Nel momento in cui scrivo il settimo lavoro in studio dei National è fuori da pochissimo e ancora non si sa se eguaglierà o migliorerà il piazzamento dei più immediati predecessori – “High Violet” del 2010; “Trouble Will Find Me” del 2013 – nelle classifiche USA. Entrambi arrestatisi al numero 3. Può essere un indizio che in quella UK, già uscita, sia primo. Lì mai il gruppo di Cincinnati (ma newyorkese di adozione) del cantante Matt Berninger e delle coppie di fratelli Dessner (Aaron e Bryce, alle chitarre) e Devendorf (Scott e Bryan, rispettivamente basso e batteria) aveva guardato tutti dall’alto. Quando fino a “Boxer” del 2007, già il quarto album e a detta dei più il loro capolavoro, erano un nome solo “di culto”. Invece cocchi della critica da subito e in misura financo esagerata. Pensate che quando nel 2013 il “New Musical Express” compilava una lista dei cinquecento più grandi dischi di tutti i tempi ne includeva quattro loro e c’è da credere che gli stessi National l’abbiano ritenuta una forzatura. Ma in fondo stupisce di più che, dai e dai, si sia conquistata una solida popolarità una band tanto elusiva, i cui album crescono alla distanza, che di rado porge riff o melodie capaci di agganciare al volo l’ascoltatore.
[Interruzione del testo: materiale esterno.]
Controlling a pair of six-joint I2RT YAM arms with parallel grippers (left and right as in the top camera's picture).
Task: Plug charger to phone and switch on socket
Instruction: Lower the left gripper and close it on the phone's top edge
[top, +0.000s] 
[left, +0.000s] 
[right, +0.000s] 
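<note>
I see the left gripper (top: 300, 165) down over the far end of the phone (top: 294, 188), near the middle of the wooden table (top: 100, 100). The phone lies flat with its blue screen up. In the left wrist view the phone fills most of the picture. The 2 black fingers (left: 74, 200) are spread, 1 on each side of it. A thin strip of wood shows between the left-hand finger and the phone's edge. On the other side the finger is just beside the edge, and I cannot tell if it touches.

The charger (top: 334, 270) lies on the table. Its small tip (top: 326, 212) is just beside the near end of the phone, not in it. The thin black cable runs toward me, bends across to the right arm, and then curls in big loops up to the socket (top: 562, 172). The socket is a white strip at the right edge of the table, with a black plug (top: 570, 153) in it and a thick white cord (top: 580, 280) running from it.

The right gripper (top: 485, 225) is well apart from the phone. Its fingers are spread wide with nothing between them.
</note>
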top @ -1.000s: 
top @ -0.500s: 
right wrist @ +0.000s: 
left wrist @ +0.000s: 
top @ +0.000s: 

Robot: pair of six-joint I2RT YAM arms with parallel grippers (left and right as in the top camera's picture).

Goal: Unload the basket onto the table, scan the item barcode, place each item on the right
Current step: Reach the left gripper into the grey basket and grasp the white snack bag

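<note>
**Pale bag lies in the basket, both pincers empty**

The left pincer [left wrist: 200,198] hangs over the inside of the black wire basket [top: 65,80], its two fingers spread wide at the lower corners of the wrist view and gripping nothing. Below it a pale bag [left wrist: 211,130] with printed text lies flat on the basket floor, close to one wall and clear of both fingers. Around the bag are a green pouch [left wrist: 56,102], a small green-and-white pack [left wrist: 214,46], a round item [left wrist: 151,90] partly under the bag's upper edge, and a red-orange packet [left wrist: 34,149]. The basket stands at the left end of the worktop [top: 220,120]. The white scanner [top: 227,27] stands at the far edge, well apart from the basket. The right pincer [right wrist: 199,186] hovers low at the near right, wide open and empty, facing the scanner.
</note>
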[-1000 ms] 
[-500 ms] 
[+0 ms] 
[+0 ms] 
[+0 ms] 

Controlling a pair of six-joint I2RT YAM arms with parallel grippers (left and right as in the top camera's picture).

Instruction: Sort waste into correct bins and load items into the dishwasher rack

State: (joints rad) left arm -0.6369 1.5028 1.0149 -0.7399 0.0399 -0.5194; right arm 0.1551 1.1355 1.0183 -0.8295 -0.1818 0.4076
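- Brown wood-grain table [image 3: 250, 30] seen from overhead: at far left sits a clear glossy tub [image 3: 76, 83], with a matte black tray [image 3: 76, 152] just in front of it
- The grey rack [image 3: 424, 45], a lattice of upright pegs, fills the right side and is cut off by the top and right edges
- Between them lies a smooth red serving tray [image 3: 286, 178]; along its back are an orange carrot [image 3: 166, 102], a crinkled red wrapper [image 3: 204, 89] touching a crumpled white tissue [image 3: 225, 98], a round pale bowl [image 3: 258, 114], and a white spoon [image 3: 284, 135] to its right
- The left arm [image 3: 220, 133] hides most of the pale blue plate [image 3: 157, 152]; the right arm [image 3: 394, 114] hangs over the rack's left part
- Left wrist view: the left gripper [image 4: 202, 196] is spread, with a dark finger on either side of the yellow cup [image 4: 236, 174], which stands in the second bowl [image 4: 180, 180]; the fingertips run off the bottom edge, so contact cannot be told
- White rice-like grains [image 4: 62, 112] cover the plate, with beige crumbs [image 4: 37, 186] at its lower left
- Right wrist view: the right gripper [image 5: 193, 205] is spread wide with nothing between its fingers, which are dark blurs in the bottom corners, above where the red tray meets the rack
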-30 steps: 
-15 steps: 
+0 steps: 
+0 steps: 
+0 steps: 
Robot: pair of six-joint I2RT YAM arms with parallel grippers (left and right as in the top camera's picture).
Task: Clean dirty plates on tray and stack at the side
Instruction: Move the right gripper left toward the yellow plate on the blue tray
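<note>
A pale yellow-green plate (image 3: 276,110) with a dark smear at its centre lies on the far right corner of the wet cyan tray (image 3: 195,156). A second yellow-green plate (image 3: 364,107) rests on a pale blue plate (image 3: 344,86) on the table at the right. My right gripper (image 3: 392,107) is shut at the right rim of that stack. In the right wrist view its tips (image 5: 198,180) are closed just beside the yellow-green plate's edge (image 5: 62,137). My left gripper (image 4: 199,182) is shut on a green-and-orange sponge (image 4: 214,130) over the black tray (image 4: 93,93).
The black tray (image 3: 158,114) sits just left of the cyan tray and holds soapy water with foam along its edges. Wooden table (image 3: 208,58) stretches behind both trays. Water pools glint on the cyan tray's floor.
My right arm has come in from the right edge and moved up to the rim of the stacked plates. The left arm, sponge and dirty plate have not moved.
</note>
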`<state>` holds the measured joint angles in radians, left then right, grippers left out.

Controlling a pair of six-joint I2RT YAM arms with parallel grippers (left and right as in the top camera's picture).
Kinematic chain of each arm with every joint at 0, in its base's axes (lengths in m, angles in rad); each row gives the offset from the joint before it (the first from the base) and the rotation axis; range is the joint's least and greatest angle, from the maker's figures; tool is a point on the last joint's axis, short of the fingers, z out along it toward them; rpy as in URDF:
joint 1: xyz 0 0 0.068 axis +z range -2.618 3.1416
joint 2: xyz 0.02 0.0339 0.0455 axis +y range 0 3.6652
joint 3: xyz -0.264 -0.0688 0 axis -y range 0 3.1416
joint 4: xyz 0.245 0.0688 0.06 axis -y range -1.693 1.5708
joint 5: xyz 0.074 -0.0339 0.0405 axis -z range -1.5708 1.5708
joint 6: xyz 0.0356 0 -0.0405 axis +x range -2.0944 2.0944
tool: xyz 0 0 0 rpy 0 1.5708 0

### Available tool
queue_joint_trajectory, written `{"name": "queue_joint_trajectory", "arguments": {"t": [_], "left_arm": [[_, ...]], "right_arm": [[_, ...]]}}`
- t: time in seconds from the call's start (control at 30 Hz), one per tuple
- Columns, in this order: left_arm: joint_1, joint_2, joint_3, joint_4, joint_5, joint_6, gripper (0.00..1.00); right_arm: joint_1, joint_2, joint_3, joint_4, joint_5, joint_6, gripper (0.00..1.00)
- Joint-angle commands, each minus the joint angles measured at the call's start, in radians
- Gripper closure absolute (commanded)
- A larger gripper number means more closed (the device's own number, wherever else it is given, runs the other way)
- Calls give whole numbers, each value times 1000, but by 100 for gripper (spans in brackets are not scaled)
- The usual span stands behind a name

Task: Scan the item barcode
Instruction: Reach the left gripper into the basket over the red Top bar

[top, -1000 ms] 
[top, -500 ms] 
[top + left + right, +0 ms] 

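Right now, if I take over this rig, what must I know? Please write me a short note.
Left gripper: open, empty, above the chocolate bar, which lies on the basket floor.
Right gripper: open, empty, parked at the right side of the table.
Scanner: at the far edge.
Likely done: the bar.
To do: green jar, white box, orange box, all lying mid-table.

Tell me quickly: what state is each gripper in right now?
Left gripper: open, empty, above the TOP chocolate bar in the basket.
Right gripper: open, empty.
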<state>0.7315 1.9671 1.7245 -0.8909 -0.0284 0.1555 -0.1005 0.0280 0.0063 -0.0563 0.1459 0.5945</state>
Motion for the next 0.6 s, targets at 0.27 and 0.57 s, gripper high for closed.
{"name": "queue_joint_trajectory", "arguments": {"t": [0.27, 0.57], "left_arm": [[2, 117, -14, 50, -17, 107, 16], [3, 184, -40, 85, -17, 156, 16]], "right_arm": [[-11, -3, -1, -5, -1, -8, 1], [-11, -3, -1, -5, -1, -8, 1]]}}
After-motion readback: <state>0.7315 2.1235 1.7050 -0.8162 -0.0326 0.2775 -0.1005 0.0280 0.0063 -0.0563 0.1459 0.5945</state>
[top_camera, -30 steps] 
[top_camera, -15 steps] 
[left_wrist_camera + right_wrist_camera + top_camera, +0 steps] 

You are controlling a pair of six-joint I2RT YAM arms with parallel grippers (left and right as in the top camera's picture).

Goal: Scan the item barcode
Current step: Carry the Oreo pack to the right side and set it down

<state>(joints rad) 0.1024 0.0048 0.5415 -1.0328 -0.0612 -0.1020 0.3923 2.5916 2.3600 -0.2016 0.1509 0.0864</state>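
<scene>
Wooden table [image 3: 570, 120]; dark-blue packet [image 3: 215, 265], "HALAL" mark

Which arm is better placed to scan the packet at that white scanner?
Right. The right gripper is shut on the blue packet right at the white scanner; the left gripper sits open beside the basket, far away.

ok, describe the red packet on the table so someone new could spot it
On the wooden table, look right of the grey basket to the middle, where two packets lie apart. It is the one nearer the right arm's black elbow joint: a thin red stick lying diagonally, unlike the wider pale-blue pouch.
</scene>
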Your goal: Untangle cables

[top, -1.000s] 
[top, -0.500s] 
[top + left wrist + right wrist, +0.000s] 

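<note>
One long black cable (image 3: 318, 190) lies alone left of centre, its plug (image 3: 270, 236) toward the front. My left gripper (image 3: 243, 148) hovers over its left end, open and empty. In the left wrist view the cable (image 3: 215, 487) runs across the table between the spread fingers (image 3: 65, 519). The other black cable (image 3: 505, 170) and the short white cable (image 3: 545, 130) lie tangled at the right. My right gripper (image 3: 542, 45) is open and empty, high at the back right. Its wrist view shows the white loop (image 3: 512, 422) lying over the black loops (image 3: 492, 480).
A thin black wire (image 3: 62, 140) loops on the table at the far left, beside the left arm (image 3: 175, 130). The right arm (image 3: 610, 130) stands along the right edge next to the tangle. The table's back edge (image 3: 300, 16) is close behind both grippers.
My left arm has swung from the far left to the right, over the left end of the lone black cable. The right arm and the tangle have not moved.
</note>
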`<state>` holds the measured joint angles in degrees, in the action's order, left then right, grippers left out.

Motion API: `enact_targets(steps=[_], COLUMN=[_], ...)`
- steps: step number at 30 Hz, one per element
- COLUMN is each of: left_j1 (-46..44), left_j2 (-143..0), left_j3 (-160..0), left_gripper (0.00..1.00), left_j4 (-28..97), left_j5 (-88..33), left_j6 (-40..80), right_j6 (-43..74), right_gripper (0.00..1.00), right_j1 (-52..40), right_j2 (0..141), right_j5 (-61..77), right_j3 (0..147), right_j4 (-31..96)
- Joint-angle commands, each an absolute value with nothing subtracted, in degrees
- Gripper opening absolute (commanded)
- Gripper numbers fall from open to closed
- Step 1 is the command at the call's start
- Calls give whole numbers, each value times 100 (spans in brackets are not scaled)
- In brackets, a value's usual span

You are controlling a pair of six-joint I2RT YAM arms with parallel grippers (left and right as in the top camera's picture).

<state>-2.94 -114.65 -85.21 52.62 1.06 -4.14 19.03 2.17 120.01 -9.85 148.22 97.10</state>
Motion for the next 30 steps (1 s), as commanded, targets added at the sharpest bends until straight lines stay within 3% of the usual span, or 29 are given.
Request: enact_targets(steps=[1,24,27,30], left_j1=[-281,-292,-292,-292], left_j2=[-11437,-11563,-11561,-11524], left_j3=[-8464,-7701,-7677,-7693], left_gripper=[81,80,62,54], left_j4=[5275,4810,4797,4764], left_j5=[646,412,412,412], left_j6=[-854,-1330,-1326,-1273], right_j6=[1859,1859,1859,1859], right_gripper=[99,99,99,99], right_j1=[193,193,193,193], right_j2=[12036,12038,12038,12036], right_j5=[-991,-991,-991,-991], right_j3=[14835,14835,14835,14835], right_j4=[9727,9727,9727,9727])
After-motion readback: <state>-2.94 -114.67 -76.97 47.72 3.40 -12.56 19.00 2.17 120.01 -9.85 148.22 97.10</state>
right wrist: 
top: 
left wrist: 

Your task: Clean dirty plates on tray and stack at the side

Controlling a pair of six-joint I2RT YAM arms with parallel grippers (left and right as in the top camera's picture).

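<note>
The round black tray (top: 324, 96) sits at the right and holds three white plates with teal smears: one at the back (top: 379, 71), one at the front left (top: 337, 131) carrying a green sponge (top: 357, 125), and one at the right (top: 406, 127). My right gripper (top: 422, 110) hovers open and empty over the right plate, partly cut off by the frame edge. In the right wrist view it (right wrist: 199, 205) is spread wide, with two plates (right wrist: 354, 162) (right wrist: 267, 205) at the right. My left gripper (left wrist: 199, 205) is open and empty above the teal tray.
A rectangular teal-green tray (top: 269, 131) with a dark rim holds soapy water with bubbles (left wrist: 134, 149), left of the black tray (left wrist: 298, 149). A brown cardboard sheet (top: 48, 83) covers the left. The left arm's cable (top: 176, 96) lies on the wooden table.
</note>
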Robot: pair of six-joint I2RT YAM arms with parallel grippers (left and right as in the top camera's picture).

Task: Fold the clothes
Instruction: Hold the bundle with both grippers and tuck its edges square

Come dei Radiohead americani, si legge sempre più spesso e – nonostante non abbiano mai avuto una loro Creep e sperimentino meno radicalmente di Yorke e soci, mantenendosi sostanzialmente in un ambito pop-rock – il paragone ci sta. Qui più che altrove in I’ll Still Destroy You, in Guilty Party, in una traccia omonima che suggella a mo’ di spettrale (ansiogena e dunque un ossimoro) ninnananna. Convincono altrettanto quando evocano piuttosto gli U2, in Empire Line. Di meno quando fanno collidere Pixies e Pearl Jam, nel raro assalto rock Turtleneck.
Pubblicato per la prima volta su “Audio Review”, n.392, ottobre 2017.